_WHAT THE TASK REQUIRES_: Please copy each line of the listing that includes the string "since".

_GIVEN DATA_:

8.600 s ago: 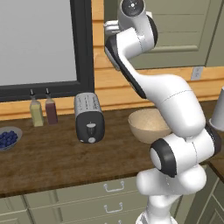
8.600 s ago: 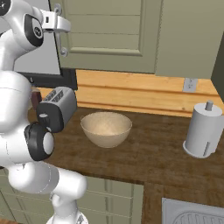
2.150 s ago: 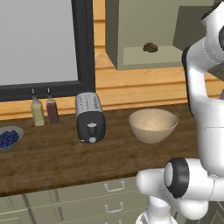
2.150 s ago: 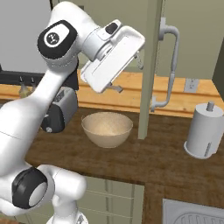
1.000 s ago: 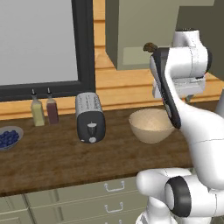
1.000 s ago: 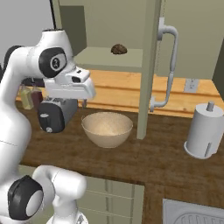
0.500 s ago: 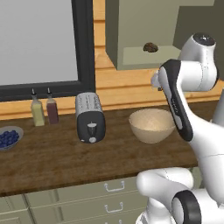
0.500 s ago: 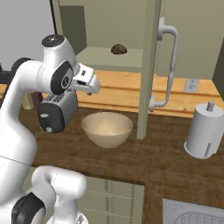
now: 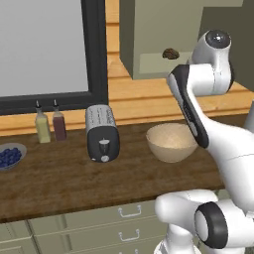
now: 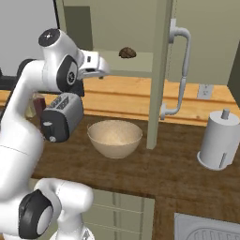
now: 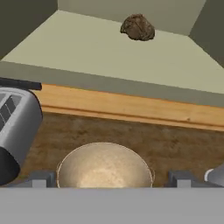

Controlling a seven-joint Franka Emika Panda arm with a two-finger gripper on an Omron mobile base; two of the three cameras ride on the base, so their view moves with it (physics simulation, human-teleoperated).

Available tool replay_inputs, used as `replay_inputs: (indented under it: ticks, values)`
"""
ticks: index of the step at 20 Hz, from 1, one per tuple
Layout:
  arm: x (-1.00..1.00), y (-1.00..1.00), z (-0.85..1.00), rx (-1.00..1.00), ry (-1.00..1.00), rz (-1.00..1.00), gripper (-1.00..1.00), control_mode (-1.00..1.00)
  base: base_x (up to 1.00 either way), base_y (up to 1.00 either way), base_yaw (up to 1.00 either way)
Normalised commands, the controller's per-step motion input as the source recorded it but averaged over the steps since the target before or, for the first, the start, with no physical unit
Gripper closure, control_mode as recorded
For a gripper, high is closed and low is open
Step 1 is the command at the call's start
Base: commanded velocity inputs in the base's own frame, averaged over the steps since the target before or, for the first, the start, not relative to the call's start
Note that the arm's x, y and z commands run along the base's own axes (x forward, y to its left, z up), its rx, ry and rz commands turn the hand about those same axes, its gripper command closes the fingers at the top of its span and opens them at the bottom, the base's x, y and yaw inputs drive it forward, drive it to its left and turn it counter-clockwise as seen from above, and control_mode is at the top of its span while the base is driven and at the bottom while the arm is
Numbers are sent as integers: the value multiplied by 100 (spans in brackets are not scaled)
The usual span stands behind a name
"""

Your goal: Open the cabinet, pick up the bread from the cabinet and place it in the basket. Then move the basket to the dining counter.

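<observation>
Standing open, cabinet (image 10: 159, 70) shows bread (image 11: 138, 27) on its shelf. Gripper (image 11: 109, 178) spread wide, holding nothing, seemingly above basket (image 11: 104, 165) beside 1 toaster (image 10: 61, 116).

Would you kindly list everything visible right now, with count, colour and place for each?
cabinet: one, olive green, on the wall, door swung open
bread: one, dark brown, on the cabinet shelf
basket: one, tan, empty, on the worktop
toaster: one, silver and black, left of the basket
bottles: two, yellowish and dark red, by the window
bowl of blueberries: one, grey, far left of the worktop
paper towel roll: one, grey-white, right end of the worktop
sink: one, grey, lower right
gripper: one, white, open, empty, raised in front of the open cabinet
</observation>
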Motion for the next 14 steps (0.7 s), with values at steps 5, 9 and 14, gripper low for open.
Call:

_FINISHED EXERCISE_:
Normalised commands, the controller's per-step motion input as the source recorded it but averaged over the steps since the target before or, for the first, the start, with no physical unit
Base: commanded velocity inputs in the base's own frame, averaged over the steps since the target before or, for the first, the start, not relative to the call's start

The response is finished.